Il tentativo di riallacciare i contatti con Markus Krosche e Timmo Hardung, tutt’ora blindati dall’Eintracht Francoforte. La permanenza della candidatura dell’ex Fenerbahce Devin Ozek alla direzione sportiva. Soprattutto, l’ipotesi di una soluzione interna, quanto meno a tempo, per dare il via al nuovo corso del Milan. Non certo con Ralf Ragnick che aveva chiesto pieni poteri, anche a livello di settore giovanile, e nessuna ingerenza da parte di Zlatan Ibrahimovic. Ora, paradossalmente, salgono le quotazioni di una figura portata in rossonero proprio dallo svedese: Jovan Kirovski.
Arrivato a Milano dai Los Angeles Galaxy (dove Ibra ha giocato), Kirovski è stato messo alla guida del progetto Milan Futuro: una retrocessione in Serie D, un quarto posto con ko immediato ai playoff. Tuttavia, contratto rinnovato fino al 2028 e colloquio con Gerry Cardinale già nel giorno dell’epurazione. Kirovski, al momento, sta conducendo trattative come quella che ieri ha portato in rossonero Aurelien Guernier, classe 2007 prelevato dalle giovanili del Birmingham. Il dirigente, ancora privo del patentino da direttore sportivo, potrebbe lavorare insieme a Donato Lomonte, al momento capo scout, che sarebbe a sua volta sostituito da Bobby Gardiner, attualmente head of performance analytics, già coinvolto nei vari colloqui (anche quelli con Ruben Amorim).

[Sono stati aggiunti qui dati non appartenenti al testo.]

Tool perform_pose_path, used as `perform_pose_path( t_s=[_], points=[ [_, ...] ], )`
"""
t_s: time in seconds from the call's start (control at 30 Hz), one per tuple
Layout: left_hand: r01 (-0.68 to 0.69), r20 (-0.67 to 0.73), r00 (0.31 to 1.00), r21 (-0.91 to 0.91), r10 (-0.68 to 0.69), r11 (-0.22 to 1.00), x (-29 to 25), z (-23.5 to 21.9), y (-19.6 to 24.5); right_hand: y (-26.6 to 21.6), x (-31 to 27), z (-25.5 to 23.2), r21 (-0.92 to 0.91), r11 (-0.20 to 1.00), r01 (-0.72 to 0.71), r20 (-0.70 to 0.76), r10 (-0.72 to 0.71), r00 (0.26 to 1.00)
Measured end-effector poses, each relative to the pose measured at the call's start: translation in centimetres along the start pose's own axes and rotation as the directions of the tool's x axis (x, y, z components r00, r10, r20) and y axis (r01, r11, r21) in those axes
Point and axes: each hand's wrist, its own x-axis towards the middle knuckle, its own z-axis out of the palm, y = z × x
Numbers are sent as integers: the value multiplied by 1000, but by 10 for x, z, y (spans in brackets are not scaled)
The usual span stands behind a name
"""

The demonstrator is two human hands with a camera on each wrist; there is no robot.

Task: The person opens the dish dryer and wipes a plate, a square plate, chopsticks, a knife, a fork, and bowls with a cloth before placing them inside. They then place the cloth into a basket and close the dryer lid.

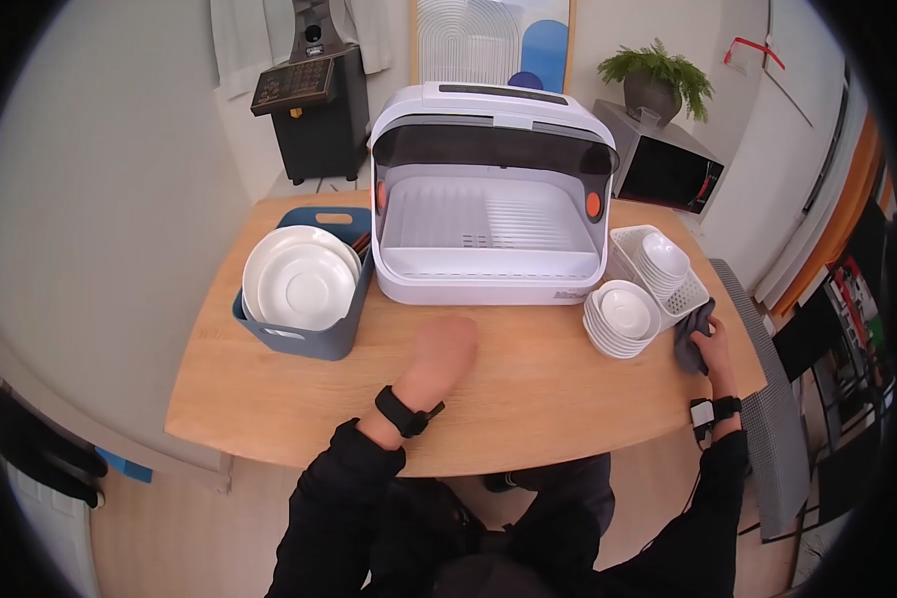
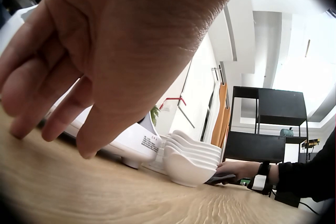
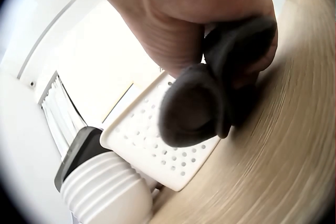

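At the table's right side my right hand grips a dark grey cloth. In the right wrist view the bunched cloth hangs from the fingers beside a white perforated basket. My left hand is low over the table, in front of the white dish cabinet; its fingers hang loosely curved downward with nothing in them. A stack of white bowls stands left of the cloth. More small bowls sit inside the white basket.
A blue-grey bin with white plates stands at the left of the wooden table. The cabinet's dark transparent lid is raised. Behind are a microwave and a potted plant. A grey bench runs along the right.
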Motion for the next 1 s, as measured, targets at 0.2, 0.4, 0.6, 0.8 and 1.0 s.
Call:
perform_pose_path(
  t_s=[0.2, 0.4, 0.6, 0.8, 1.0],
  points=[
    [-1, -47, 999, 22, 2, 1000, 0, 0, 0, 16, -4, -42, 670, 742, 21, -64, 29, 998],
    [-78, 28, 996, -67, 80, 995, -5, -14, -6, -168, -126, 28, 666, 713, 218, -54, -246, 968],
    [-5, 15, 1000, -471, 13, 882, -2, -88, 19, -237, -172, 114, 742, 668, -63, 453, -429, 782],
    [50, 75, 994, -958, 79, 283, -13, -126, 8, -278, -174, 150, 666, 603, -439, 744, -494, 450],
    [197, 197, 980, -947, -23, 252, -16, -118, -1, -284, -144, 172, 575, 785, -230, 804, -489, 339]
  ],
)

Nelle ultime ore, però, è spuntato anche un candidato italiano che potrebbe entrare a far parte di questo team di lavoro: Domenico Teti. Ultima esperienza al Wolverhampton, in passato è stato direttore sportivo di Al-Shabab e Apoel Nicosia, dopo le ultime esperienze in Italia con Novara e Sampdoria.
Nel frattempo, Ruben Amorim cerca le prime certezze in rosa. Christian Pulisic, out contro l’Australia per un problema al polpaccio, è ritenuto incedibile nonostante un’offerta dal New York Fc. A centrocampo, con Ardon Jashari che potrebbe avere più spazio (e tornerà dallo Spezia la stellina Comotto), occhio sempre al “pupillo“ del tecnico portoghese, Morten Hjulmand dello Sporting. In difesa, Premier permettendo, si ripartirà da Stahinja Pavlovic. L’Atalanta, invece, ripartirà (anche) dai giovani. Dopo Lubjo Puljic, 19 anni, prelevato dal Bayern Monaco per la U23 di Serie C ed ex obiettivo anche dei rossoneri, ci sono due pedine nel mirino. Andrea Natali, figlio 18enne dell’ex nerazzurro Cesare, difensore rientrato al Bayer Leverkusen dopo il prestito all’Alkmaar. E il 19enne attaccante ucraino Bogdan Popov, 5 gol in 22 presenze nell’Empoli in serie B. In dirittura d’arrivo, poi, Gianluca Gaetano (Cagliari) e Nicolò Savona (Nottingham Forest).